> THE PROBLEM
Restate all of the data below word for word.
[Opening RECORDED DATA section]
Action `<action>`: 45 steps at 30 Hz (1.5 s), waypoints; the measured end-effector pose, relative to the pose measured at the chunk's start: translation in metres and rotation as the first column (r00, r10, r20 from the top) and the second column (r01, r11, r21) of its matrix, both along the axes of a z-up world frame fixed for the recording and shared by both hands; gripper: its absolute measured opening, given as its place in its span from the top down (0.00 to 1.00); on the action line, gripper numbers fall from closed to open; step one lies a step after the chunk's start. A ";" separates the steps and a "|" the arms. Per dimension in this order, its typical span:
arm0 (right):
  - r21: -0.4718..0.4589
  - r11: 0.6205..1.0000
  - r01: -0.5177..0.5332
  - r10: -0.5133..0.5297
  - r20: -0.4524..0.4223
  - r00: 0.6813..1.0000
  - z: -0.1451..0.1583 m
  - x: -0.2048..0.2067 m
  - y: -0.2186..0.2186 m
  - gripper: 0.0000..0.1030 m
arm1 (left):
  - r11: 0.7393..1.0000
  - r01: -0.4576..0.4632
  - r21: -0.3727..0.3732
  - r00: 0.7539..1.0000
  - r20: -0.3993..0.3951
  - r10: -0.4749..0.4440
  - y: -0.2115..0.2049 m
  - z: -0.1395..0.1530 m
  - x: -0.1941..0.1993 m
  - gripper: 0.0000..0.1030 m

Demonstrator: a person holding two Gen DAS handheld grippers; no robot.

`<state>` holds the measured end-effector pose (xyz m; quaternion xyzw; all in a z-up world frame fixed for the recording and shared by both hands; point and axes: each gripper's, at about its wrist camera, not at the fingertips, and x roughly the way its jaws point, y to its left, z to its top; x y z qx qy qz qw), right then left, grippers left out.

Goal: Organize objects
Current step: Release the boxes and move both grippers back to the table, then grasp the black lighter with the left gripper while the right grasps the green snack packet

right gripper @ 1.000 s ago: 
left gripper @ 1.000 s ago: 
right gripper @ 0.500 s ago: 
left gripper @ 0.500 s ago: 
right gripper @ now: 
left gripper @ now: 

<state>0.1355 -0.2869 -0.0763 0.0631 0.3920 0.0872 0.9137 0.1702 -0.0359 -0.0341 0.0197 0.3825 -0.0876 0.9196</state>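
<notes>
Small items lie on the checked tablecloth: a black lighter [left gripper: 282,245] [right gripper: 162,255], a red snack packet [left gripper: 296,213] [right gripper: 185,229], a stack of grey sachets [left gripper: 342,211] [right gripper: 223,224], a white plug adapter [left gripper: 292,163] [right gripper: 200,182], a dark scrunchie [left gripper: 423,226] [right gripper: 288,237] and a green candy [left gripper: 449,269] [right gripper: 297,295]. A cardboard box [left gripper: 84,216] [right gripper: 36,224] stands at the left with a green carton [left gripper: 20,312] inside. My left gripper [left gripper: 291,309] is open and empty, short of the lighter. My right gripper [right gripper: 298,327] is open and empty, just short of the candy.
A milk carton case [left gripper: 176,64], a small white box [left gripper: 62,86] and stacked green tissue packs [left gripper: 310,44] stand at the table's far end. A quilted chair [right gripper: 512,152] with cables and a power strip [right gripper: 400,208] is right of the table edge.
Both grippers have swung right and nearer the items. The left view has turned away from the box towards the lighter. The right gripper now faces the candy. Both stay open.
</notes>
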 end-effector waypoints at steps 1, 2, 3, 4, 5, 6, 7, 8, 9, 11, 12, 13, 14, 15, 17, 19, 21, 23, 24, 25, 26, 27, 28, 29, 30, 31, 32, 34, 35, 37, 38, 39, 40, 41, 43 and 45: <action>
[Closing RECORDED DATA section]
> OUTPUT BELOW
Action `<action>`: 45 steps at 30 Hz (1.5 s), waypoints; the measured end-effector pose, relative to the pose measured at the chunk's start: translation in metres and rotation as the first column (r00, r10, r20 from the top) and the second column (r01, r11, r21) of its matrix, both along the axes of a z-up world frame fixed for the recording and shared by both hands; gripper: its absolute measured opening, given as its place in its span from the top down (0.00 to 1.00); on the action line, gripper numbers fall from closed to open; step one lies a step after the chunk's start. A ";" separates the steps and a "|" the arms. Per dimension in this order, its typical span:
arm0 (right):
  - r21: -0.4718..0.4589
  - r11: 0.6205..1.0000
  - r01: -0.5177..0.5332
  - r10: -0.5133..0.5297
  - r20: -0.4524..0.4223
  - r00: 0.6813..1.0000
  - z: -0.1451..0.1583 m
  - x: -0.2048..0.2067 m
  - y: -0.2186..0.2186 m
  - gripper: 0.0000..0.1030 m
arm1 (left):
  - r11: 0.7393..1.0000
  - r01: -0.4576..0.4632
  - r21: -0.3727..0.3732
  - r00: 0.7539..1.0000
  - r20: -0.3993..0.3951
  - r10: -0.4749..0.4440
  - y: -0.2115..0.2049 m
  - z: -0.1395..0.1530 m
  - x: -0.1941..0.1993 m
  - gripper: 0.0000..0.1030 m

Demonstrator: a person holding two Gen DAS handheld grippers; no robot.

`<state>` holds the measured end-effector pose (xyz m; quaternion xyzw; all in a z-up world frame fixed for the recording and shared by both hands; point and axes: each gripper's, at about its wrist camera, not at the fingertips, and x roughly the way its jaws point, y to its left, z to its top; x y z qx qy qz qw), right then left, grippers left out.

Goal: Organize objects
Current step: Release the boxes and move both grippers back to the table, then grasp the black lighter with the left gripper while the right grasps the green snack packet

right gripper @ 1.000 s ago: 
left gripper @ 1.000 s ago: 
right gripper @ 0.500 s ago: 
left gripper @ 0.500 s ago: 
right gripper @ now: 
left gripper @ now: 

<state>0.1355 -0.2869 -0.0763 0.0631 0.3920 0.0872 0.9137 0.1702 -0.0359 -0.0341 0.0197 0.3825 -0.0876 0.9196</state>
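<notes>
Small items lie on the checked tablecloth: a black lighter [left gripper: 282,245] [right gripper: 162,255], a red snack packet [left gripper: 296,213] [right gripper: 185,229], a stack of grey sachets [left gripper: 342,211] [right gripper: 223,224], a white plug adapter [left gripper: 292,163] [right gripper: 200,182], a dark scrunchie [left gripper: 423,226] [right gripper: 288,237] and a green candy [left gripper: 449,269] [right gripper: 297,295]. A cardboard box [left gripper: 84,216] [right gripper: 36,224] stands at the left with a green carton [left gripper: 20,312] inside. My left gripper [left gripper: 291,309] is open and empty, short of the lighter. My right gripper [right gripper: 298,327] is open and empty, just short of the candy.
A milk carton case [left gripper: 176,64], a small white box [left gripper: 62,86] and stacked green tissue packs [left gripper: 310,44] stand at the table's far end. A quilted chair [right gripper: 512,152] with cables and a power strip [right gripper: 400,208] is right of the table edge.
Both grippers have swung right and nearer the items. The left view has turned away from the box towards the lighter. The right gripper now faces the candy. Both stay open.
</notes>
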 end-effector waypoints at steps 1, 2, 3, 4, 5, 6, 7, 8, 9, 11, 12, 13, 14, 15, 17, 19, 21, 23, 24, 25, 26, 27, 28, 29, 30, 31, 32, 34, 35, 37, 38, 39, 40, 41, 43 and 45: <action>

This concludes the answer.